Reproduce the material below line by line, beginning with its first line and ending with the line that contains "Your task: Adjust"; leave out pictures.
--- Raw data ---
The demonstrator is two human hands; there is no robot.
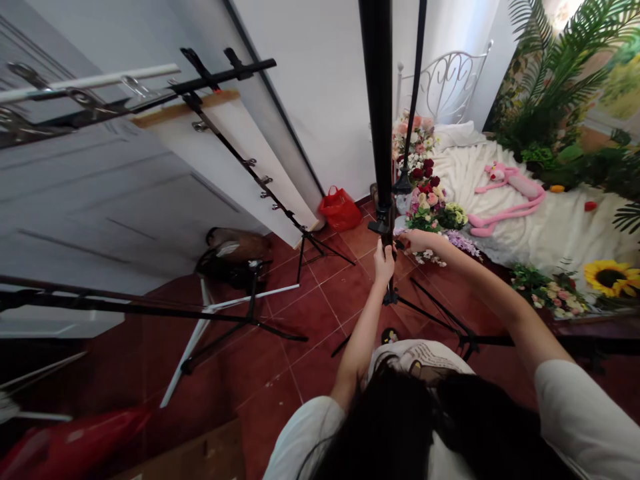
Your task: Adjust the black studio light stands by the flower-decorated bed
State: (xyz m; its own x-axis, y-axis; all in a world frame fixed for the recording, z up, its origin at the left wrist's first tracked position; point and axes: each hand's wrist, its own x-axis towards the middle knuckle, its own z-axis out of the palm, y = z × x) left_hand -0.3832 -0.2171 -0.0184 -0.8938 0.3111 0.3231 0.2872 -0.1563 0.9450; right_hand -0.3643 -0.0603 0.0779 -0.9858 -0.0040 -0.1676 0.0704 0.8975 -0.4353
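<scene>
A tall black light stand [381, 133] rises upright in front of me. My left hand [384, 263] is closed around its pole, below a black clamp collar [383, 223]. On the other side of the pole, my right hand [415, 241] is closed at a black knob [399, 245] on the stand, partly covered by its fingers. Below my hands, the stand's lower collar [391, 297] and spread legs [425, 312] stand over the tiled floor.
A second black pole [415, 87] hangs close by. At right, a bed [465, 173] holds a pink plush toy [520, 190], with artificial flowers [425, 193] beside it. Left are backdrop stands [230, 133] with clips and a red bag [341, 208]. Tripod legs [280, 330] cross the red tiles.
</scene>
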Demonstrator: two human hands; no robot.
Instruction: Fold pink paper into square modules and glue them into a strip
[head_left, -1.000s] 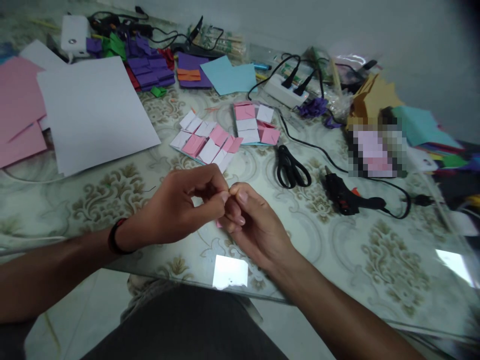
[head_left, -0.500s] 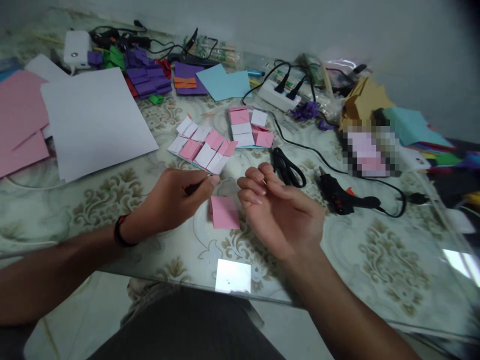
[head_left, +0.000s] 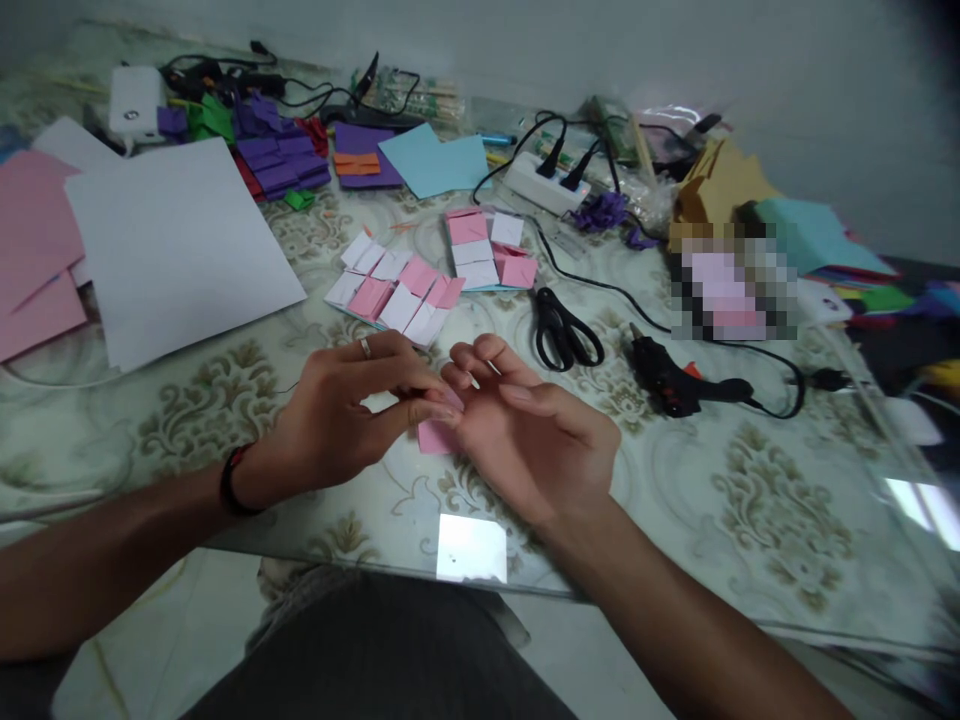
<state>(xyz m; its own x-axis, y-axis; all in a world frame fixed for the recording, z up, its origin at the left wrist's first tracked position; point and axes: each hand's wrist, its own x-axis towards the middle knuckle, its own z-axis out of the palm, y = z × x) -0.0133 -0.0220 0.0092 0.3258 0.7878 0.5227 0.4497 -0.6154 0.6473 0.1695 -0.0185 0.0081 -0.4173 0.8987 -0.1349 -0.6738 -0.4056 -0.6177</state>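
Left hand (head_left: 375, 400), pinched narrow, contents unclear, had since come across to the loosely cupped right hand (head_left: 532, 425), partly hiding the pink paper (head_left: 435, 438) on the bench (head_left: 660, 510), its long axis indistinguishable.

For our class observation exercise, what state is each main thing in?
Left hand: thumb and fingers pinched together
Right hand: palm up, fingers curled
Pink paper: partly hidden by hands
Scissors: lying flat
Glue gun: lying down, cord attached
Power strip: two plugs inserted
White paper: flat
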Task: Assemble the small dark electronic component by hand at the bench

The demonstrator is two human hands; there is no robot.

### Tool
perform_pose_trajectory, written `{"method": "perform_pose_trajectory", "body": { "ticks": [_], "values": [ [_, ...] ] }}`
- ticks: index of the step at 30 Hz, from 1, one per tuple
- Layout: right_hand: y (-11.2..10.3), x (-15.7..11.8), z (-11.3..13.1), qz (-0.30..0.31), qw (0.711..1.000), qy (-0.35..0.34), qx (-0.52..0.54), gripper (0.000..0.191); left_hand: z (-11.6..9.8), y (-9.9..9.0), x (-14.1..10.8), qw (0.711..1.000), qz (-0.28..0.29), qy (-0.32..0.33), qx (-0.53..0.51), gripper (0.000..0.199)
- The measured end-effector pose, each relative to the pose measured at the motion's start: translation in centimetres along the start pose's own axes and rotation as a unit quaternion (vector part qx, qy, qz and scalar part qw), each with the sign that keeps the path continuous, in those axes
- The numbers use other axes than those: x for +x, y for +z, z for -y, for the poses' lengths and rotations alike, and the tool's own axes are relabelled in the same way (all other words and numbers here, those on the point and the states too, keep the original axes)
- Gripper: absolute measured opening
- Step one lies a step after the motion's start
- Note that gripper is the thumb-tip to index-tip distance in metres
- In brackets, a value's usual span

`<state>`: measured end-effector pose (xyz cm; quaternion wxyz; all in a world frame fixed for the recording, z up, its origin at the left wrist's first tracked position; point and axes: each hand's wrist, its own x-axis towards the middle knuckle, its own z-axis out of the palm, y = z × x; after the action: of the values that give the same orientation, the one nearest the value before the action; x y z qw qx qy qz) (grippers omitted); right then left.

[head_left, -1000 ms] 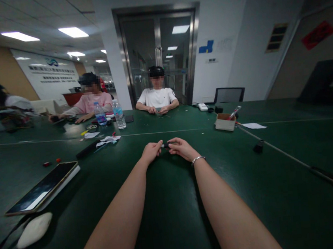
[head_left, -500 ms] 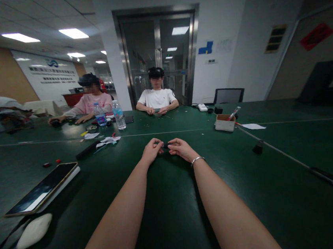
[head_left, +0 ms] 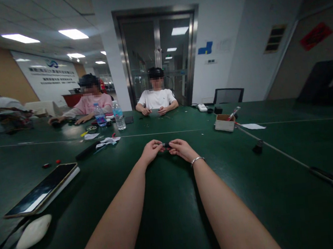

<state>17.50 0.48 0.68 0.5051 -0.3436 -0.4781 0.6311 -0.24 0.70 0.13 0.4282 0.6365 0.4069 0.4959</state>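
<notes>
A small dark cylinder-like piece with a paler grey left end (head_left: 166, 144) spans the gap between my hands, just above the green table. My left hand (head_left: 151, 151) pinches the grey end between thumb and fingers. At the dark end, my right hand (head_left: 183, 149) closes its thumb and fingers in the same way, with a silver bracelet (head_left: 197, 160) on the wrist. The fingertips cover part of the piece, and it is too small for me to tell its kind.
On the left lie a phone (head_left: 44, 189) on a white box and a white pebble-shaped object (head_left: 34, 232). Bottles (head_left: 119, 116) and paper scraps (head_left: 110, 140) sit further back. A pen box (head_left: 225, 122) and a cable (head_left: 279, 150) are right. People sit opposite.
The piece between my fingers now shows a grey end on the left where only dark showed before. My hands have barely moved. The hands of the person opposite have shifted slightly.
</notes>
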Motion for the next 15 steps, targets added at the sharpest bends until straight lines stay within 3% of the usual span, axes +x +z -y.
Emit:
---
Task solution
The demonstrator is two human hands; there is no robot.
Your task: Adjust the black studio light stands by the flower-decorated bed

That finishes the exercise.